Babuk2 appears to be a recently emerged ransomware operation first observed in January 2025, representing either a new variant or successor to the original Babuk ransomware group, with apparent financial motivations based on their targeting patterns across multiple sectors and geographic regions. Given the limited timeframe since their emergence and the naming convention, this group likely operates independently or represents a rebrand/evolution of previous Babuk operations, though definitive attribution remains unclear due to the recency of their activities. Based on their targeting patterns across diverse sectors including public sector entities, technology companies, healthcare organizations, and manufacturing firms, the group appears to employ broad-spectrum attack methodologies typical of modern ransomware operations, though specific technical details regarding their initial access vectors, encryption methods, and extortion tactics have not yet been extensively documented by major security researchers. With 180 documented victims across multiple countries including significant activity in the United States, Brazil, India, Indonesia, and China within just the first month of 2025, Babuk2 has demonstrated a notably aggressive operational tempo, though specific high-profile incidents or ransom demands have not yet been publicly detailed by major cybersecurity firms or law enforcement agencies. The group appears to remain actively operational as of early 2025, though their recent emergence means long-term operational patterns and potential law enforcement responses are still developing. The group has been linked to 180 public disclosures across our corpus. First observed on a leak site on January 27, 2025; most recent post April 23, 2025. The operation is currently inactive.
Sector and geography
This disclosure adds to ransomware activity in the Public Sector sector, which has 259 disclosures indexed across all operators we track. Geographically, Bangladesh Armed Forces (BangLadesh Army) is reported in BD, a country with 2 ransomware disclosures in our corpus.
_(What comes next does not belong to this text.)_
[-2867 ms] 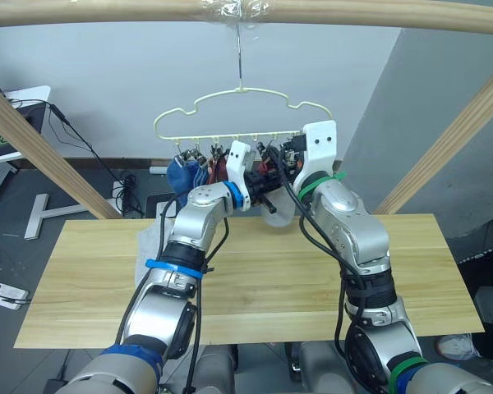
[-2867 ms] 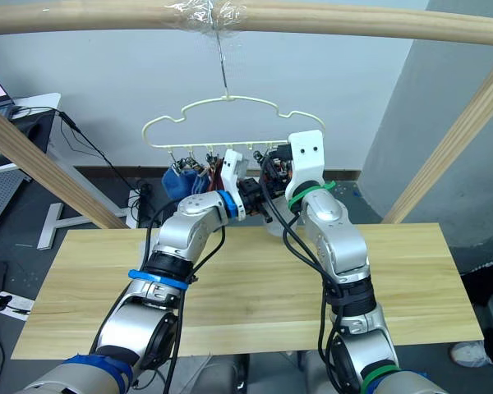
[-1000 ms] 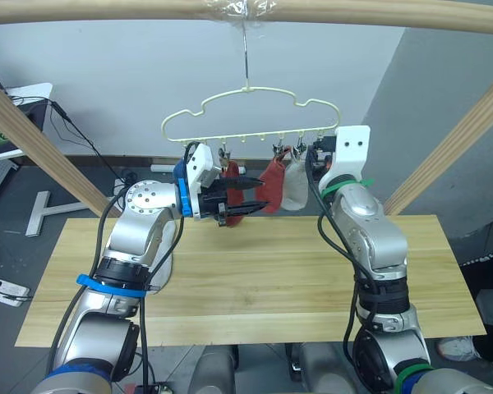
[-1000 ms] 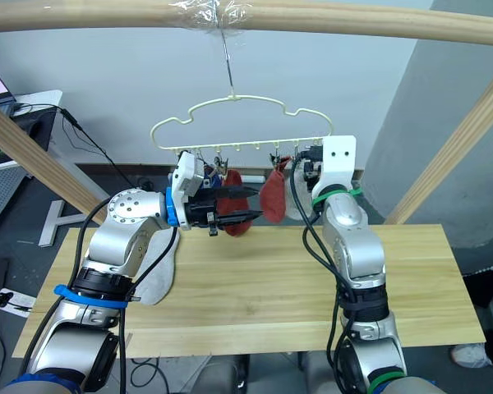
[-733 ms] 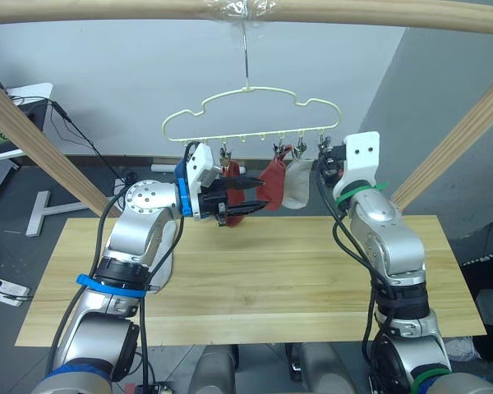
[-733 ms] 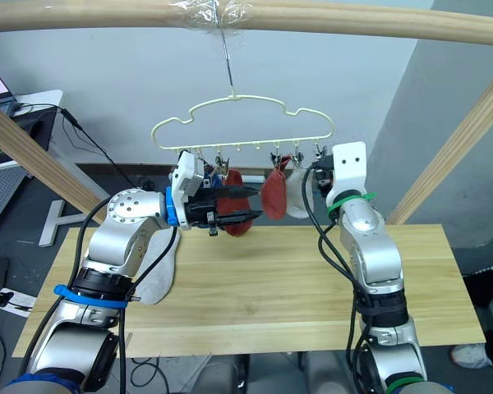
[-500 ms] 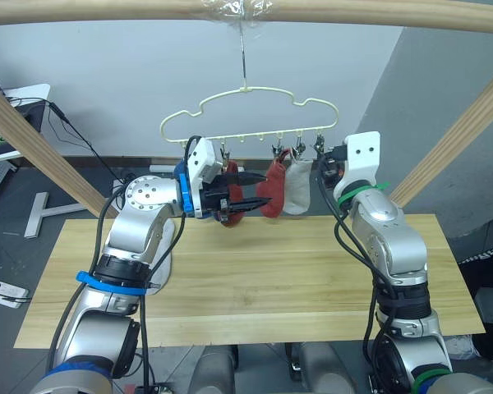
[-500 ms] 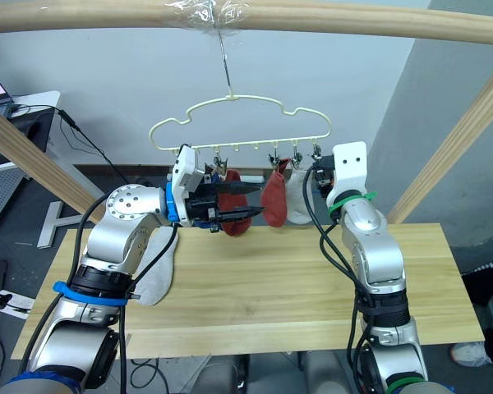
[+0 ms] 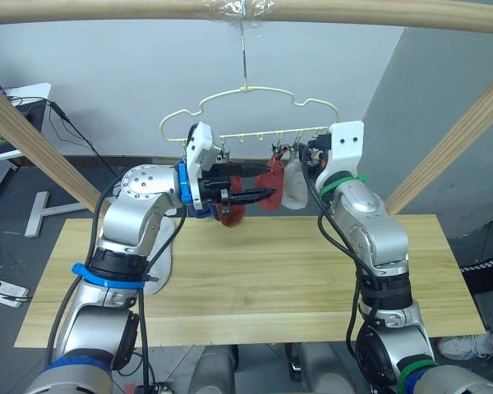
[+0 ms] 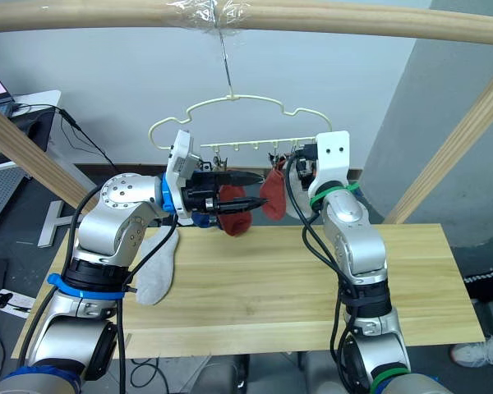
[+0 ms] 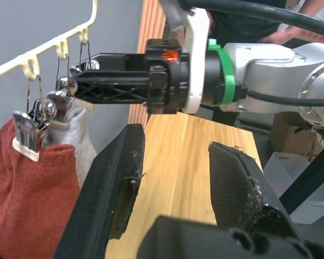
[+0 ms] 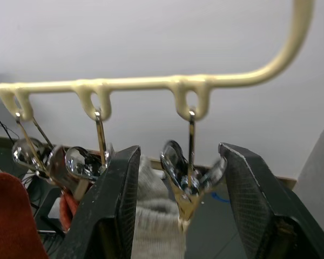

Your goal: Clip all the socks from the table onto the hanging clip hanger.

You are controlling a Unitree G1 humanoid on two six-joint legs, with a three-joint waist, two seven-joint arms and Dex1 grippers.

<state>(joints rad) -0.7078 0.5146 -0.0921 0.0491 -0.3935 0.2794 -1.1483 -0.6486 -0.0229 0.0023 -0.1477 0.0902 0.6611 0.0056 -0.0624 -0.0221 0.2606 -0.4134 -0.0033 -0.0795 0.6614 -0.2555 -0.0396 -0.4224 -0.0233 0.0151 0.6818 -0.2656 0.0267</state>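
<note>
The pale yellow-cream wire clip hanger with its wavy outline is hanging by its top hook from the thick wooden pole above the far edge of the table, and several socks are already hanging from its row of small grey metal clips. Two rust-red knit ankle socks are hanging near the middle of the row, and a light grey knit sock is hanging just beside them toward the robot's right; something blue is showing behind the left arm, possibly the blue socks, but it is too hidden to confirm. One more light grey sock is lying on the wide light wooden plank table, at its left side beneath the left arm, so at least this one appears still to be clipped. The left gripper is pointing across the front of the hanging socks with its two black fingers spread apart and nothing between them. The right gripper is reaching up at the right end of the clip row, its fingers also apart, straddling the clip that is pinching the grey sock without closing on it. No containers are present.
</note>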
How we know this. Darkfield monitors public ransomware leak sites continuously, archiving every new disclosure and the data later released against the victim. Each entry on this page is sourced from the operator's own publication and cross-checked against complementary OSINT feeds (RansomLook, ransomware.live, RansomWatch). We do not collect or host stolen data — only the metadata, timestamps and screenshots needed to make the public disclosure searchable and accountable. Records here are corrected when the original post is edited, retracted, or merged with another disclosure.